Chapter 03: Language Runtime Enhancements

3.1 Lambda Expression

Lambda expressions are one of the most important features in modern C++, and Lambda expressions provide a feature like anonymous functions. Anonymous functions are used when a function is needed, but you don’t want to use a name to call a function. There are many, many scenes like this. So anonymous functions are almost standard in modern programming languages.

Basics

The basic syntax of a Lambda expression is as follows:

[capture list] (parameter list) mutable(optional) exception attribute -> return type {
// function body
}

The above grammar rules are well understood except for the things in [capture list], except that the function name of the general function is omitted. The return value is in the form of a -> (we have already mentioned this in the tail return type earlier in the previous section).

The so-called capture list can be understood as a type of parameter. The internal function body of a lambda expression cannot use variables outside the body of the function by default. At this time, the capture list can serve to transfer external data. According to the behavior passed, the capture list is also divided into the following types:

1. Value capture

Similar to parameter passing, the value capture is based on the fact that the variable can be copied, except that the captured variable is copied when the lambda expression is created, not when it is called:

void lambda_value_capture() {
int value = 1;
auto copy_value = [value] {
return value;
};
value = 100;
auto stored_value = copy_value();
std::cout << "stored_value = " << stored_value << std::endl;
// At this moment, stored_value == 1, and value == 100.
// Because copy_value has copied when its was created.
}

2. Reference capture

Similar to a reference pass, the reference capture saves the reference and the value changes.

void lambda_reference_capture() {
int value = 1;
auto copy_value = [&value] {
return value;
};
value = 100;
auto stored_value = copy_value();
std::cout << "stored_value = " << stored_value << std::endl;
// At this moment, stored_value == 100, value == 100.
// Because copy_value stores reference
}

3. Implicit capture

Manually writing a capture list is sometimes very complicated. This mechanical work can be handled by the compiler. At this point, you can write a & or = to the compiler to declare the reference or value capture.

To summarize, capture provides the ability for lambda expressions to use external values. The four most common forms of capture lists can be:

4. Expression capture

This section needs to understand the rvalue references and smart pointers that will be mentioned later.

The value captures and reference captures mentioned above are variables that have been declared in the outer scope, so these capture methods capture the lvalue and not capture the rvalue.

C++14 gives us the convenience of allowing the captured members to be initialized with arbitrary expressions, which allows the capture of rvalues. The type of the captured variable being declared is judged according to the expression, and the judgment is the same as using auto:

#include <iostream>
#include <memory> // std::make_unique
#include <utility> // std::move

void lambda_expression_capture() {
auto important = std::make_unique<int>(1);
auto add = [v1 = 1, v2 = std::move(important)](int x, int y) -> int {
return x+y+v1+(*v2);
};
std::cout << add(3,4) << std::endl;
}

In the above code, important is an exclusive pointer that cannot be caught by value capture using =. At this time we need to transfer it to the rvalue and initialize it in the expression.

Generic Lambda

In the previous section, we mentioned that the auto keyword cannot be used in the parameter list because it would conflict with the functionality of the template.

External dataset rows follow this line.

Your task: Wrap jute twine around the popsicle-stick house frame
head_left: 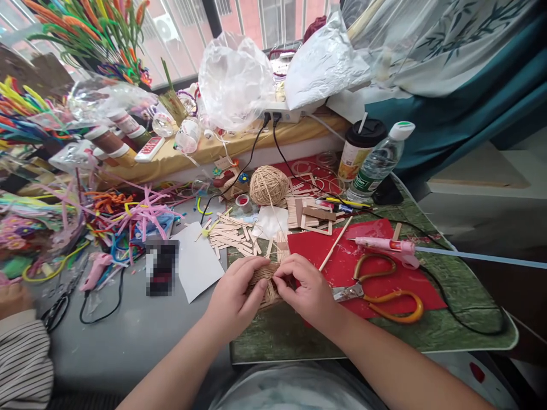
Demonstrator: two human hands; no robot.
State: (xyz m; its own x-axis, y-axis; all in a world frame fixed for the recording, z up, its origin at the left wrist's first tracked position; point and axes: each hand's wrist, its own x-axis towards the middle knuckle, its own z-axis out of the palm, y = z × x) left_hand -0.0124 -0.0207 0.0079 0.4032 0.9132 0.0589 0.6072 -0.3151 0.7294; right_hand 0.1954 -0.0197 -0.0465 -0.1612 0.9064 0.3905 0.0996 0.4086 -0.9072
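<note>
The left hand (233,299) and right hand (306,291) close from either side on a twine-wrapped bundle (265,283), fingers pinching it over the green mat (384,341) (near its left edge). Just right lies a red sheet (311,250) bearing orange scissors (363,291), with a pink glue gun (384,245) at its far edge. A twine ball (268,185) sits well behind.

The bundle (265,285) is wrapped in rough, fibrous twine, like the matt ball (268,185). The sticks (231,234) are pale bare wood. The scissors (362,289) have metal blades and glossy orange plastic handles. The red sheet (311,250) looks matt, perhaps paper. The bottle (378,162) is clear plastic.
</note>
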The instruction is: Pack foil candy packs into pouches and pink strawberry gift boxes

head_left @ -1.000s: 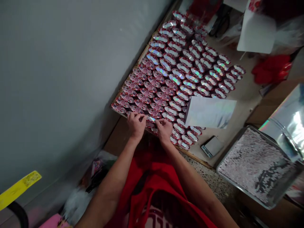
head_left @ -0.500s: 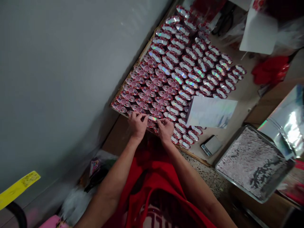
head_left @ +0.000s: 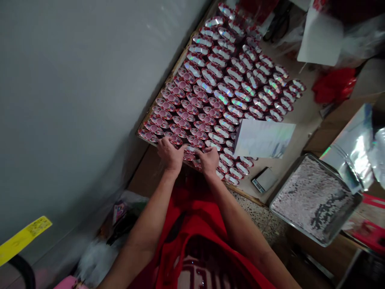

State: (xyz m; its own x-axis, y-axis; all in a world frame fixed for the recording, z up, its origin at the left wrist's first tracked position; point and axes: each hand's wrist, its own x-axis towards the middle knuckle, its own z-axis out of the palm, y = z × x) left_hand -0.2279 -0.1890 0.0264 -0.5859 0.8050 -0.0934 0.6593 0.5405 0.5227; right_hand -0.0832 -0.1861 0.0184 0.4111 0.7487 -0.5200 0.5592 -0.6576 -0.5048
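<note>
Rows of small red-and-silver pouches (head_left: 222, 86) stand upright with their mouths open on a board beside a grey wall. My left hand (head_left: 169, 153) and my right hand (head_left: 208, 159) rest at the near edge of the rows. Both have their fingers closed on one open pouch (head_left: 190, 150) between them, pinching its rim. A flat holographic silver bag (head_left: 262, 138) lies on top of the pouches just right of my right hand.
A small digital scale (head_left: 264, 180) sits by the board's near right corner. A metal tray (head_left: 313, 198) of silvery glitter stands to the right, with silver foil bags (head_left: 351, 146) behind it. A grey wall (head_left: 75, 88) runs along the left. Red bags (head_left: 332, 84) lie far right.
Both hands stay on the same pouch at the near edge, with the fingers shifting slightly forward. The view has drifted a little, so everything sits slightly higher and to the left.
</note>
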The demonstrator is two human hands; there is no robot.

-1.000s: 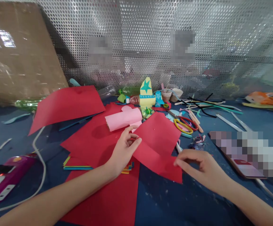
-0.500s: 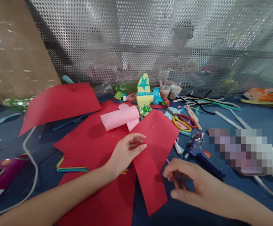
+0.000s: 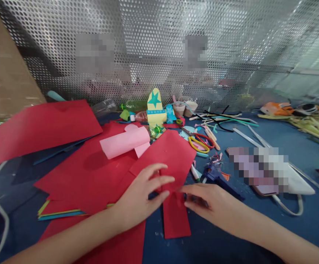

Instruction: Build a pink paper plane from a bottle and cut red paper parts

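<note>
A dark-blue plastic tool (image 3: 220, 179) is lying beyond the right hand (image 3: 214, 205), grip unclear; the splayed left hand (image 3: 136, 198) is part-hiding red paper (image 3: 177, 220).

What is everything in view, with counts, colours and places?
Narrow paper: one, red, front centre
Large papers: several, red, left and centre
Paper roll: one, pink, atop large papers
Scissors: one, red and yellow, right
Tool: one, dark blue, right
Phone: one, pinkish, right
Trimmed bottle: one, yellow and blue, back centre
Cups: two, whitish, back
Strips and scraps: many, mixed colours, right
Cardboard: one, brown, back left
Perforated panel: one, silver, back
Table: one, blue, beneath
Left hand: one, bare, over papers
Right hand: one, bare, front right
</note>
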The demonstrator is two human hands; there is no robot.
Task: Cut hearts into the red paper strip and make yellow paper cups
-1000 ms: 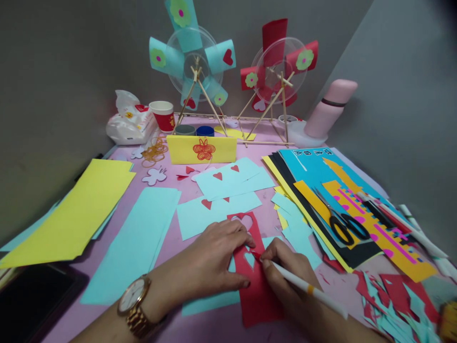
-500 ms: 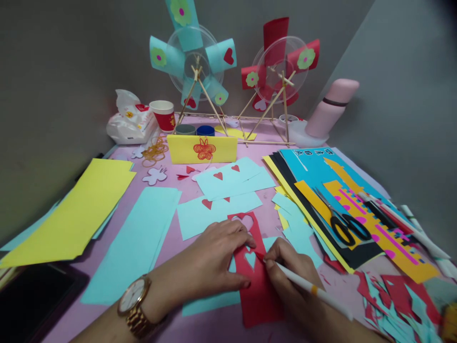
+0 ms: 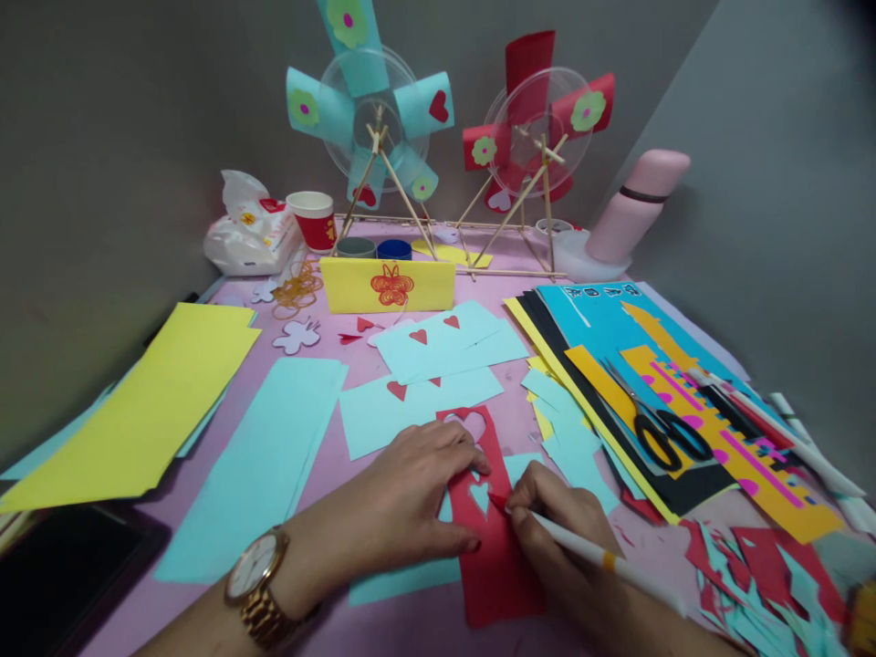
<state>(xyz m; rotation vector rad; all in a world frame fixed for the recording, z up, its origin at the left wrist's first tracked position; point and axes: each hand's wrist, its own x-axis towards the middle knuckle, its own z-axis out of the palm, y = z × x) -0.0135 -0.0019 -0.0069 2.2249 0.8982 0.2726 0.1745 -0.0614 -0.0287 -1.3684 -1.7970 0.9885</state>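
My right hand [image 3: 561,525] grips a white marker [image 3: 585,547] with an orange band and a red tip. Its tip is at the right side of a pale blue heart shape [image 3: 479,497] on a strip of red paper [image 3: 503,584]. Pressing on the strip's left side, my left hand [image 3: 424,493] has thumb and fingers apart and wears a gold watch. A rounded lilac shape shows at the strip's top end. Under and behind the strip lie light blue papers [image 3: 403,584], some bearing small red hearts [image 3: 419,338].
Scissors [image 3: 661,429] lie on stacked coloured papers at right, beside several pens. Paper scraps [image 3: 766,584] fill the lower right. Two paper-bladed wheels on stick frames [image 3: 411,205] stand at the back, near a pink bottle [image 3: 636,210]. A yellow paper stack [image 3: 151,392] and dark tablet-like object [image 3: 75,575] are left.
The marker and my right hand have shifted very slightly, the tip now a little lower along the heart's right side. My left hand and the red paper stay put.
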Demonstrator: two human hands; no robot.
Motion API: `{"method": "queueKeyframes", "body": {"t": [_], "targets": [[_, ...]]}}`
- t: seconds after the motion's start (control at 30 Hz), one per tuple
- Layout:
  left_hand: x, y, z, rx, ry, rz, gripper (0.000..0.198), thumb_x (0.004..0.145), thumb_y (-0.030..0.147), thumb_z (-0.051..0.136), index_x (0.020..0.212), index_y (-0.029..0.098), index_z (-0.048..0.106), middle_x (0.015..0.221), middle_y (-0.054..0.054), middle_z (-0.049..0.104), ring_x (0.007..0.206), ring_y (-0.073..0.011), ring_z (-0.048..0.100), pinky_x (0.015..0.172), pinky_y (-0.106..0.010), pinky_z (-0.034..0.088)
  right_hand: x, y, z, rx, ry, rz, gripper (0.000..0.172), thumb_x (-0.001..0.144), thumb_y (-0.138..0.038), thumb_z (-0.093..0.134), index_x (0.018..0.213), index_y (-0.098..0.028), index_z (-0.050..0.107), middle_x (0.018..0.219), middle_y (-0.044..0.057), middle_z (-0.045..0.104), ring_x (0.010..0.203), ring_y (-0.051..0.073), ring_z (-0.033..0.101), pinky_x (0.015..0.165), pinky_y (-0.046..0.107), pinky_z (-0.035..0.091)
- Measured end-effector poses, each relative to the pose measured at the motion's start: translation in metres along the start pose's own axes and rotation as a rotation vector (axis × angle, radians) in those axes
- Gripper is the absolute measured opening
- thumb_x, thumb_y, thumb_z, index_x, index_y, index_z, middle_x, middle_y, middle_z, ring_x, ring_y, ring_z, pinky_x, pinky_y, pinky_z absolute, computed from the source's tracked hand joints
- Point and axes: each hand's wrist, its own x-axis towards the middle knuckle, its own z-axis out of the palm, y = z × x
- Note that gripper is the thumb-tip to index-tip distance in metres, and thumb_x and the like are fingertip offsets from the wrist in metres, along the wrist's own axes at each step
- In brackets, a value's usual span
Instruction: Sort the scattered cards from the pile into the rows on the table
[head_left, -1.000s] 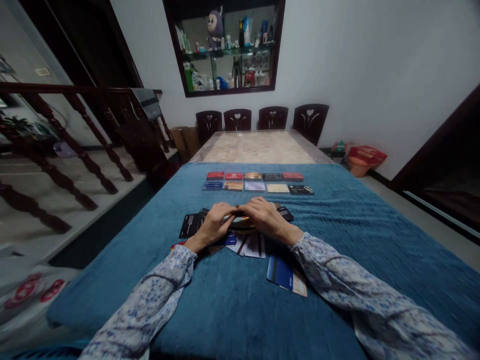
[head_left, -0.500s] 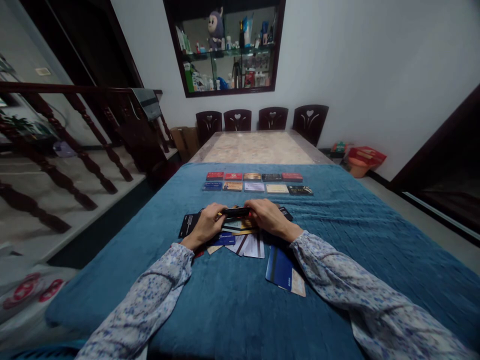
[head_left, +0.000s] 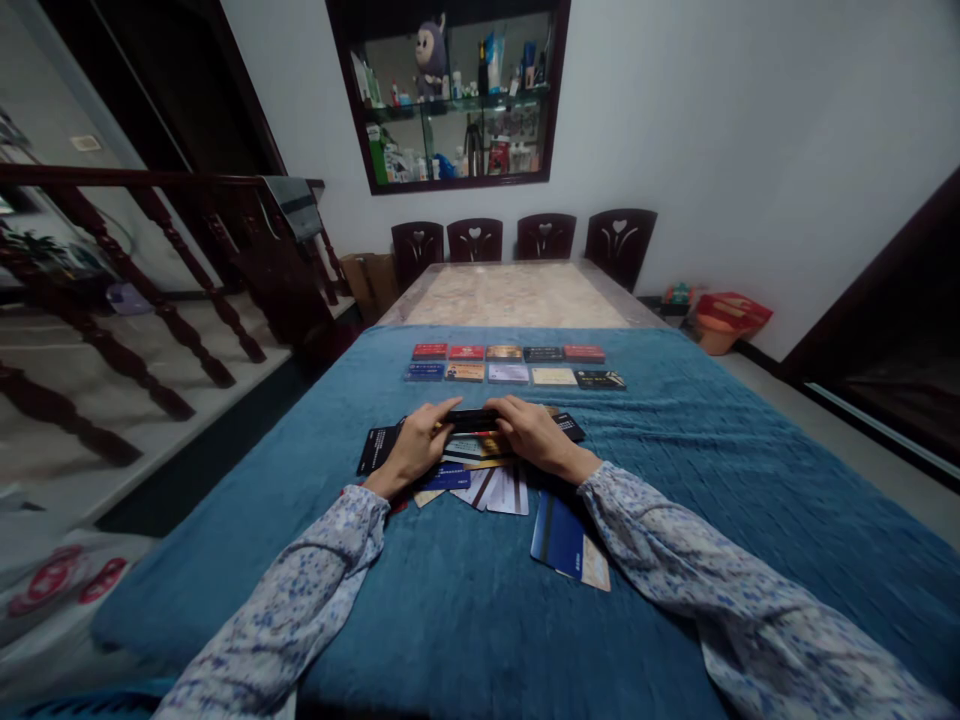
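Between my two hands, a small black stack of cards [head_left: 472, 418] is held by its ends above a spread pile. My left hand [head_left: 420, 445] grips its left end and my right hand [head_left: 534, 435] its right end, fingers bent on both. Below them overlap a black card [head_left: 375, 450], a blue card [head_left: 454, 476], white cards [head_left: 508, 492] and gold ones. A larger blue card [head_left: 559, 538] lies by my right wrist, over a beige card [head_left: 596, 565]. Farther off, two rows of cards lie side by side, among them a red card [head_left: 466, 353] and a cream card [head_left: 554, 377].
A blue cloth [head_left: 450, 600] covers the near part of the table; bare marble [head_left: 510, 295] shows at its far end. Dark chairs [head_left: 546, 238] stand behind. Stair railings are on the left, with a plastic bag [head_left: 67, 590] at the lower left.
The black stack between my hands has tilted a little and moved slightly up. My fingers have shifted along its ends, and more of the gold and red cards beneath shows.
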Motion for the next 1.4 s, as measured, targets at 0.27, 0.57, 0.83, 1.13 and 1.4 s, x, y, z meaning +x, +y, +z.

But lambda expressions are not regular functions, without further specification on the typed parameter list, lambda expressions cannot utilize templates. Fortunately, this trouble only exists in C++11, starting with C++14. The formal parameters of the lambda function can use the auto keyword to utilize template generics:

void lambda_generic() {
auto generic = [](auto x, auto y) {
return x+y;
};

std::cout << generic(1, 2) << std::endl;
std::cout << generic(1.1, 2.2) << std::endl;
}

3.2 Function Object Wrapper

Although the features are part of the standard library and not found in runtime, it enhances the runtime capabilities of the C++ language. This part of the content is also very important, so put it here for the introduction.

std::function

The essence of a Lambda expression is an object of a class type (called a closure type) that is similar to a function object type (called a closure object). When the capture list of a Lambda expression is empty, the closure object can also be converted to a function pointer value for delivery, for example:

#include <iostream>
using foo = void(int); // function pointer
void functional(foo f) {
f(1);
}
int main() {
auto f = [](int value) {
std::cout << value << std::endl;
};
functional(f); // call by function pointer
f(1); // call by lambda expression
return 0;
}

The above code gives two different forms of invocation, one is to call Lambda as a function type, and the other is to directly call a Lambda expression. In C++11, these concepts are unified. The type of object that can be called is collectively called the callable type. This type is introduced by std::function.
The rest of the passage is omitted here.